++++ Extracted material ++++
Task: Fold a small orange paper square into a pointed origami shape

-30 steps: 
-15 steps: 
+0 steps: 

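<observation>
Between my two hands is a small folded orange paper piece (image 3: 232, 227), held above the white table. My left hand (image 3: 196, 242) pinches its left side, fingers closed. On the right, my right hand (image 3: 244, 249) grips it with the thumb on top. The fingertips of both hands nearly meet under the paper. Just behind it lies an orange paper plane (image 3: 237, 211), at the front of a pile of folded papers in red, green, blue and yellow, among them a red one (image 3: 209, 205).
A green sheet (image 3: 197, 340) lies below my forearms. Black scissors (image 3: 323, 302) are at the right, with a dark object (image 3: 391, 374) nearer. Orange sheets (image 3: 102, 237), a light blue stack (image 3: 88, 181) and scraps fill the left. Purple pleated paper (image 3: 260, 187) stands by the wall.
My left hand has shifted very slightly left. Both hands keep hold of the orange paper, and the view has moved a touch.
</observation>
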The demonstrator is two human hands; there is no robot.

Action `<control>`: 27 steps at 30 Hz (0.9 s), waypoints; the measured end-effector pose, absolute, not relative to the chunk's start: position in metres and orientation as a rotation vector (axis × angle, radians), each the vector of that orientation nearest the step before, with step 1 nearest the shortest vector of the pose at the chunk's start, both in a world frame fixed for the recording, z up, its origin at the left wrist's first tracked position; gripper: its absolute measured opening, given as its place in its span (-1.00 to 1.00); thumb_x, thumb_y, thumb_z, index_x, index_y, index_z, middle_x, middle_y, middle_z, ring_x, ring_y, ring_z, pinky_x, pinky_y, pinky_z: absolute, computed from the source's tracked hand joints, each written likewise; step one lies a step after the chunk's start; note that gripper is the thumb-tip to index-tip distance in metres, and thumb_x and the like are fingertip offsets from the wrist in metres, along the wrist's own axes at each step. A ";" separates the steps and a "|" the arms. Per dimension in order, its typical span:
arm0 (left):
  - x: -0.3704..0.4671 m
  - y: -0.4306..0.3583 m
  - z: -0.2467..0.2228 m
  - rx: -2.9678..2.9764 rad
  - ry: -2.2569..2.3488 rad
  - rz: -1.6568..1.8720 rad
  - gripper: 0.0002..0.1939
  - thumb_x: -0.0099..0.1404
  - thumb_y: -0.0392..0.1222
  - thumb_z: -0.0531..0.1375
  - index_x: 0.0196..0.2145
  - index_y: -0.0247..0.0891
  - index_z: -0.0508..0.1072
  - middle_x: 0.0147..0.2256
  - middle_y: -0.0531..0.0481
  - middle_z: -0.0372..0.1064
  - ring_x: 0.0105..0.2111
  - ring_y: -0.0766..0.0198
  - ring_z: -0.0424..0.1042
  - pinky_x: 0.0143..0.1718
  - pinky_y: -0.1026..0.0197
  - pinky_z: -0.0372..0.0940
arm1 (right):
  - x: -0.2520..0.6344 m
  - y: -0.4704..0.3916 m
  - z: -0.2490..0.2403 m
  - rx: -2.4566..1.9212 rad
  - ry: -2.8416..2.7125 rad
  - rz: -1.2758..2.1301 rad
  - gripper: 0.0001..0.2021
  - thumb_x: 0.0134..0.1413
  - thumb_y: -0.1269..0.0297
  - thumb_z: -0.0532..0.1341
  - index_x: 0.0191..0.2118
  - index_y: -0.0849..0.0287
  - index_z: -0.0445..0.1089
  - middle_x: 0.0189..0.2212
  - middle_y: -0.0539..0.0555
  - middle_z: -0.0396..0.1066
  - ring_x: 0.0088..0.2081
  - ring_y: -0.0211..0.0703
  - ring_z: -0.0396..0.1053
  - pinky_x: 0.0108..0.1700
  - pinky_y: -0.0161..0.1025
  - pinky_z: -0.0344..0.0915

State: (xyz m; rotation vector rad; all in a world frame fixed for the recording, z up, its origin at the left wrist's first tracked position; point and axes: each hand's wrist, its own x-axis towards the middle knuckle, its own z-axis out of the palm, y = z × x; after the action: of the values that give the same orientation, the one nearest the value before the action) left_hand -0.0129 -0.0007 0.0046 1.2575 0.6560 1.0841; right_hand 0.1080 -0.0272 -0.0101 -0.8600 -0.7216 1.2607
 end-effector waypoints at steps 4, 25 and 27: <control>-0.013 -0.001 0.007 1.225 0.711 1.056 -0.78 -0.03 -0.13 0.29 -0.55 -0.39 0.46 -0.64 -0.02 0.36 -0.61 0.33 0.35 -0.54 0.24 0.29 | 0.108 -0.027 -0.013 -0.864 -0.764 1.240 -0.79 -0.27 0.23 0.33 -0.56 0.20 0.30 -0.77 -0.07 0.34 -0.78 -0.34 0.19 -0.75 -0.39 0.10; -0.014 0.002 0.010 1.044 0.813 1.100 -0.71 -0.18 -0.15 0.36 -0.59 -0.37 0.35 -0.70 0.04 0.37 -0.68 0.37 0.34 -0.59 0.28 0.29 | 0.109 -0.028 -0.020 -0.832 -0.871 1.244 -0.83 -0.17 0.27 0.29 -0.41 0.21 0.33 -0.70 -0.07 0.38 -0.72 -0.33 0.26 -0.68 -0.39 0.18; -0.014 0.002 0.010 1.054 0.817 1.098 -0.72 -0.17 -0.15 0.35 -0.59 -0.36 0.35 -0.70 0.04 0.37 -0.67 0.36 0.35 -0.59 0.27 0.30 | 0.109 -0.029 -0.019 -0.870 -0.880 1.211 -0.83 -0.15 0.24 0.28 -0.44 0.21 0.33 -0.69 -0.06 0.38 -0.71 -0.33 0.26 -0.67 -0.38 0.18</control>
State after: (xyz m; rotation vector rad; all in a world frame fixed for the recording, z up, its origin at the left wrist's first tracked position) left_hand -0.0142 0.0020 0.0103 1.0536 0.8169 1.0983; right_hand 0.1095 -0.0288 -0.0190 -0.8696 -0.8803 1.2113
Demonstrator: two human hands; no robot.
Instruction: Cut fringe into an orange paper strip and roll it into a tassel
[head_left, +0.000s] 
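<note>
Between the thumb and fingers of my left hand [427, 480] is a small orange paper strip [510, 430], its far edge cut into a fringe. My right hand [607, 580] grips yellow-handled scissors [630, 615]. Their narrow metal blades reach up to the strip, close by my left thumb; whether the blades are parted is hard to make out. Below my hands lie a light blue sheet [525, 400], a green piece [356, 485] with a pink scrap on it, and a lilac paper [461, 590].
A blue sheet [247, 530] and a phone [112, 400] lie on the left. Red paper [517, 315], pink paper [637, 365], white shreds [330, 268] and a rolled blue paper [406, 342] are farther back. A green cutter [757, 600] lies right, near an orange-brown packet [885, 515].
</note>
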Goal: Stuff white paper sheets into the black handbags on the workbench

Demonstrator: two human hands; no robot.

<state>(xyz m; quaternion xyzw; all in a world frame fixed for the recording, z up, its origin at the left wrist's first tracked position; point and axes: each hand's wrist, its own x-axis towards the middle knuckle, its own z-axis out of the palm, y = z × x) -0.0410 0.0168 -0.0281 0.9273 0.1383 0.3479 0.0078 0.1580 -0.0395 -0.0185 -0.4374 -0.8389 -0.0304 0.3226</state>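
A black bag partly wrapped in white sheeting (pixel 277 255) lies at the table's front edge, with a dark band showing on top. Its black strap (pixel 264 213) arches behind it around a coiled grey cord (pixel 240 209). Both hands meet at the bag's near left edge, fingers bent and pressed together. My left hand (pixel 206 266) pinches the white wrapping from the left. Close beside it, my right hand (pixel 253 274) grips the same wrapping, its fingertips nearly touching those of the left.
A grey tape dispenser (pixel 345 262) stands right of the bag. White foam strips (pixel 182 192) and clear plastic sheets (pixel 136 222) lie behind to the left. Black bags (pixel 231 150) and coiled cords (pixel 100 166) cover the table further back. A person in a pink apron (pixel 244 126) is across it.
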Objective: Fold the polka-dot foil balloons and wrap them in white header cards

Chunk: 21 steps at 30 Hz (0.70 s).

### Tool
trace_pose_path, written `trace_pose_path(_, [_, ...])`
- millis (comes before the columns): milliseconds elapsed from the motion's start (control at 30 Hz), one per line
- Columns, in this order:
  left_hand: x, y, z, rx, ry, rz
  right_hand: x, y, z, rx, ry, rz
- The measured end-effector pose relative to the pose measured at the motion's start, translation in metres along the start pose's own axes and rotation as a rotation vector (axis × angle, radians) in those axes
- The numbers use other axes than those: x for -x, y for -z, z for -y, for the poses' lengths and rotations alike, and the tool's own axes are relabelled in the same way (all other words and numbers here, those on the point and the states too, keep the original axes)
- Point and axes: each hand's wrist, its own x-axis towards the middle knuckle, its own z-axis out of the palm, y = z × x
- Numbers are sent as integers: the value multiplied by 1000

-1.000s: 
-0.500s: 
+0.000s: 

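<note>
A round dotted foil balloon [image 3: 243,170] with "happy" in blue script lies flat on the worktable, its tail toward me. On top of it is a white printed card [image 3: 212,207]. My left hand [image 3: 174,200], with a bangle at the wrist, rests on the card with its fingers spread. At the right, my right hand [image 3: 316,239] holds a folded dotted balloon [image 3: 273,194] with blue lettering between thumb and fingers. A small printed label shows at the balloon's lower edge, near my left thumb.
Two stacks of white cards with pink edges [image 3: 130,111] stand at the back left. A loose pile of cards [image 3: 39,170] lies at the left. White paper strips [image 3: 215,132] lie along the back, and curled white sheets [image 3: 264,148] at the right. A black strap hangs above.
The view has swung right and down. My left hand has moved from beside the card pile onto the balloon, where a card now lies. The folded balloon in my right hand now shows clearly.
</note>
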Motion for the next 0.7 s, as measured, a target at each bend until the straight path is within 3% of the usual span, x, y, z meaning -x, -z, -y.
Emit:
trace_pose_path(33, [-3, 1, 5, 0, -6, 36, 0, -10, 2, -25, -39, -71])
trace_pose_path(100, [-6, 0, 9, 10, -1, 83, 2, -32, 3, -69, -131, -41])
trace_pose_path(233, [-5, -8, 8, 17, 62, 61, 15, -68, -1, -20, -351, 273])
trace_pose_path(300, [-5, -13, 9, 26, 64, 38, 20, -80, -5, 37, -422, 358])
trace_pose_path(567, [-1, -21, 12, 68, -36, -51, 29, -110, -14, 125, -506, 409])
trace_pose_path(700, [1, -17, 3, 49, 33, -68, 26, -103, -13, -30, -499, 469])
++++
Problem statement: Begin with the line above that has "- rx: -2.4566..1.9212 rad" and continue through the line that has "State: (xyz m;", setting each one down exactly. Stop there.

Output:
  - rx: -2.4566..1.9212 rad
  - ry: -2.8416..2.7125 rad
  - rz: -1.2758..2.1301 rad
  - gripper: 0.0001..0.2021
  - thumb_x: 0.0134..0.1413
  - thumb_y: -0.1269..0.0297
  - thumb_z: -0.0532..0.1341
  - index_x: 0.0191..0.2118
  - index_y: -0.0849..0.0287
  - index_z: -0.0445..0.1089
  - middle_x: 0.0189..0.2212
  - middle_y: -0.0539..0.0555
  - middle_z: -0.0396..0.1066
  - ring_x: 0.0088..0.2081
  - ring_y: -0.0211..0.0703
  - ring_z: -0.0396..0.1053
  - pinky_x: 0.0108..0.1700
  - pinky_y: -0.0161..0.1025
  - pinky_z: -0.0344..0.0915

State: (xyz m; rotation vector rad; all in a world frame fixed for the recording, z up, its origin at the left wrist's first tracked position; point and axes: each hand's wrist, its own x-axis towards the middle knuckle, its own z-axis out of the palm, y = z × x; after the action: of the values that give the same orientation, the one nearest the value before the action) left_hand -0.0129 -0.0007 0.0046 1.2575 0.6560 1.0841; right_hand 0.1080 -0.0272 -0.0101 -0.8600 -0.7216 1.2607

There is no more to the exercise.